▸ **Your task**
No pictures go into the copy. Write out every line below exactly.

*** Information provided ***

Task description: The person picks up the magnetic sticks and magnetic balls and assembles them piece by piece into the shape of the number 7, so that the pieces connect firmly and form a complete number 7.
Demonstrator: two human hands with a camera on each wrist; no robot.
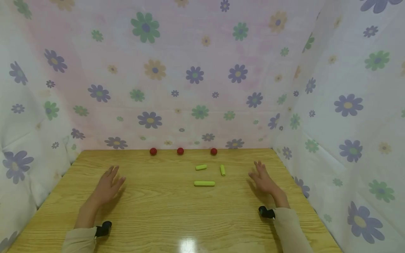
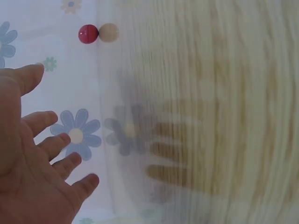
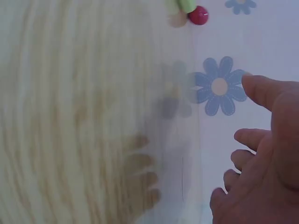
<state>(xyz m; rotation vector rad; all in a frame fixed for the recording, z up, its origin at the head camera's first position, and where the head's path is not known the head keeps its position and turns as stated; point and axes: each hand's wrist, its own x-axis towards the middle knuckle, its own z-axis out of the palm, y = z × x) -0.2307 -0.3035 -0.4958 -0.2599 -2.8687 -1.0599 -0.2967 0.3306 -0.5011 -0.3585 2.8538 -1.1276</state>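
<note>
On the left side of the table, my left hand (image 1: 109, 186) is spread with nothing in it. My right hand (image 1: 263, 180) is likewise spread and holds nothing, over the table's right side. Nearest to the right hand is a short yellow-green stick (image 1: 223, 170) standing lengthwise. Left of it lie another short stick (image 1: 201, 167) and, closer to me, a longer yellow-green stick (image 1: 204, 183). Along the back edge sit three red balls: a left one (image 1: 153, 151), a middle one (image 1: 180, 151) and a right one (image 1: 213, 151). One red ball (image 2: 88, 34) shows in the left wrist view.
The wooden table (image 1: 152, 218) has a glossy top that mirrors things. Flower-patterned cloth (image 1: 177, 52) rises behind its back edge and along both sides. Black wrist cameras, on the left (image 1: 103, 229) and right (image 1: 267, 212), sit at the sleeve cuffs.
</note>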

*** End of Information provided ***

▸ **Task response**
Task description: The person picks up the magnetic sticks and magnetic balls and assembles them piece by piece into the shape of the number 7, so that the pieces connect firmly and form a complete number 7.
Demonstrator: two human hands with a camera on each wrist; no robot.
<state>(xyz m; rotation vector rad; all in a frame fixed for the recording, z up, its origin at the head camera's first position, and where the head's path is not known the head keeps its position and turns as stated; point and axes: each hand's wrist, its own x-axis towards the middle knuckle, its own z-axis out of the palm, y = z × x) -0.2307 -0.3035 -0.4958 -0.2599 -2.8687 -1.0599 -0.2967 0.3306 -0.5011 -0.3585 2.8538 -1.1276</state>
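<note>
On the left side of the table, my left hand (image 1: 109, 186) is spread with nothing in it. My right hand (image 1: 263, 180) is likewise spread and holds nothing, over the table's right side. Nearest to the right hand is a short yellow-green stick (image 1: 223, 170) standing lengthwise. Left of it lie another short stick (image 1: 201, 167) and, closer to me, a longer yellow-green stick (image 1: 204, 183). Along the back edge sit three red balls: a left one (image 1: 153, 151), a middle one (image 1: 180, 151) and a right one (image 1: 213, 151). One red ball (image 2: 88, 34) shows in the left wrist view.
The wooden table (image 1: 152, 218) has a glossy top that mirrors things. Flower-patterned cloth (image 1: 177, 52) rises behind its back edge and along both sides. Black wrist cameras, on the left (image 1: 103, 229) and right (image 1: 267, 212), sit at the sleeve cuffs.
</note>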

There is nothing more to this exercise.